Líder em turismo, Rocinha continua apagada do mapa turístico da prefeitura
Apesar dos mais de 190 mil visitantes em 2023, Rocinha e outras favelas aparecem “apagadas” no mapa
Quando os turistas chegam ao Rio de Janeiro, eles desembarcam buscando o roteiro perfeito para conhecer a cultura carioca. A Riotur oferece gratuitamente, em seu site e nos postos de informações turísticas espalhados pelos aeroportos, um mapa oficial com atrações culturais, polos gastronômicos e opções de transporte pela cidade. Mas quem olha com atenção percebe algo estranho: as favelas estão ali, marcadas em amarelo, porém completamente vazias, como se fossem territórios silenciosos, sem presença cultural, sem memória, sem voz.

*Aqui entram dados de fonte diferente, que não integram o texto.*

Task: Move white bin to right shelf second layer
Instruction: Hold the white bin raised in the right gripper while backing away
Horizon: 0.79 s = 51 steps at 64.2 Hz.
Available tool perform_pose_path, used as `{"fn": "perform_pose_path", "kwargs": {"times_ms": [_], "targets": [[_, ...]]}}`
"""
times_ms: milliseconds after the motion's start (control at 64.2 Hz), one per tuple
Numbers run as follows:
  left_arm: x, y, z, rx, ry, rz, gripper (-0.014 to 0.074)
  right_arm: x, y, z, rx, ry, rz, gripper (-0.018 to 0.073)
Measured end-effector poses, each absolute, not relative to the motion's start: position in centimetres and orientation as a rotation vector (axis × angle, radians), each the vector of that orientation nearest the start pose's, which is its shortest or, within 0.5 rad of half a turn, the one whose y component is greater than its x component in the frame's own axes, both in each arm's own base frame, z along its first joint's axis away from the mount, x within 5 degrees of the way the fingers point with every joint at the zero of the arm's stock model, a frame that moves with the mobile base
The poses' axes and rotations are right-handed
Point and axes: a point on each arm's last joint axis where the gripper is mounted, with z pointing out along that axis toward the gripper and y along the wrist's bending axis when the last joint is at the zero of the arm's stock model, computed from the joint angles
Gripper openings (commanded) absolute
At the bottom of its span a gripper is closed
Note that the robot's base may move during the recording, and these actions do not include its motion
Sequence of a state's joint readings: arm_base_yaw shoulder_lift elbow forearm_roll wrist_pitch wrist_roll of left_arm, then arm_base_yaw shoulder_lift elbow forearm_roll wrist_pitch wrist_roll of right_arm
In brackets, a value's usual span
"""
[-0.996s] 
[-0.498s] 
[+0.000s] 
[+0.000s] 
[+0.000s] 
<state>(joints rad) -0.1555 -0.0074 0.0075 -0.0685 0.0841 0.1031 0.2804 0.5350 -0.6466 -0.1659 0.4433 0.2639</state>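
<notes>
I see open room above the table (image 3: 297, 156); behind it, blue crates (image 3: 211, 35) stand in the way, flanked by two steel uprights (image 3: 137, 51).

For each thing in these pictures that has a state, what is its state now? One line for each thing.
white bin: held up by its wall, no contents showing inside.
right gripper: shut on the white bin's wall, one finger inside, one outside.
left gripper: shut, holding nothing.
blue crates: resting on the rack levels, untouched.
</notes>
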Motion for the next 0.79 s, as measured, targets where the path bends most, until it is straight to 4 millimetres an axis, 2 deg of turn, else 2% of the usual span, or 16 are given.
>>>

Esse apagamento contrasta com os dados da própria Prefeitura: em 2023, a Rocinha recebeu mais de 190 mil turistas, superando pontos tradicionais como o Cristo Redentor e o Pão de Açúcar.

A Riotur afirmou, em maio de 2023, que criaria um novo mapa turístico com base em nova cartografia. A previsão era de lançamento até o segundo semestre daquele ano. Dois anos depois, nenhuma atualização foi realizada.
Enquanto a SMTUR-RIO é um órgão da administração pública responsável por planejar e formular políticas para o turismo no Rio de Janeiro, a Riotur atua como a empresa municipal encarregada da execução dessas estratégias, focando na promoção de eventos e no fortalecimento do setor turístico, por meio de programas e celebrações como o Carnaval e o Réveillon.
Kamila Carvalho, baiana de 28 anos, planeja visitar o Rio pela primeira vez. Ao ver as favelas destacadas em amarelo e sem informações, sentiu-se insegura. “Soa como um alerta. Se o mapa oficial indica isso, vou achar que é perigoso. Poderiam criar uma rota segura e mostrar os lugares bonitos da Rocinha”, sugere.
Em resposta a esse apagamento, o Fala Roça lançou o Mapa Cultural da Rocinha em 2015, identificando mais de 100 manifestações culturais. Em 2023, com apoio do Programa de Fomento Carioca (Foca), a 2ª edição mapeou mais de 200 iniciativas, reafirmando o potencial criativo e econômico do morro.
Camila Moraes, fundadora do Observatório de Turismo em Favelas, destaca que a exclusão desses territórios é recorrente em materiais públicos. “Há um apagamento das favelas nos mapas turísticos oficiais. Em 2017 e 2018, houve tentativas de diálogo com a ALERJ por parte de guias locais, mas nada foi consolidado”, afirma.
O turismo na Rocinha começou nos anos 1970, com Paulo César “Amendoim”, que levava hóspedes do Hotel Nacional para conhecer o morro. O fluxo aumentou a partir da ECO-92, quando as favelas ganharam atenção internacional. “A Rocinha foi o ponto de partida para o turismo em favelas no Rio, depois expandiu para o Vidigal”, conta Moraes.
Segundo o Observatório de Turismo Carioca, mais de 9 milhões de turistas visitaram o Rio no primeiro semestre de 2024, um aumento de 5,5% em relação ao ano anterior. O turismo de favela segue essa tendência, movimentando a economia local e dando visibilidade às expressões culturais dos territórios.
Na Rocinha, cruzar com turistas e guias locais se tornou parte do cotidiano. Gilmar Fernandes, de 38 anos, é guia há seis anos e vê o turismo como ferramenta de valorização. “A Rocinha tem muito potencial, é lugar de gente empreendedora e trabalhadora. Temos que mostrar isso para o mundo. Quem visita à favela leva essa imagem adiante. A Rocinha é hoje um dos lugares mais pacíficos do Rio”, afirma.
Procurada pelo Fala Roça, a Secretaria Municipal de Turismo não respondeu até o fechamento desta edição. Em julho de 2024, o órgão afirmou que o mapa estava sendo reformulado para incluir roteiros em favelas. O Fala Roça continuará acompanhando o caso.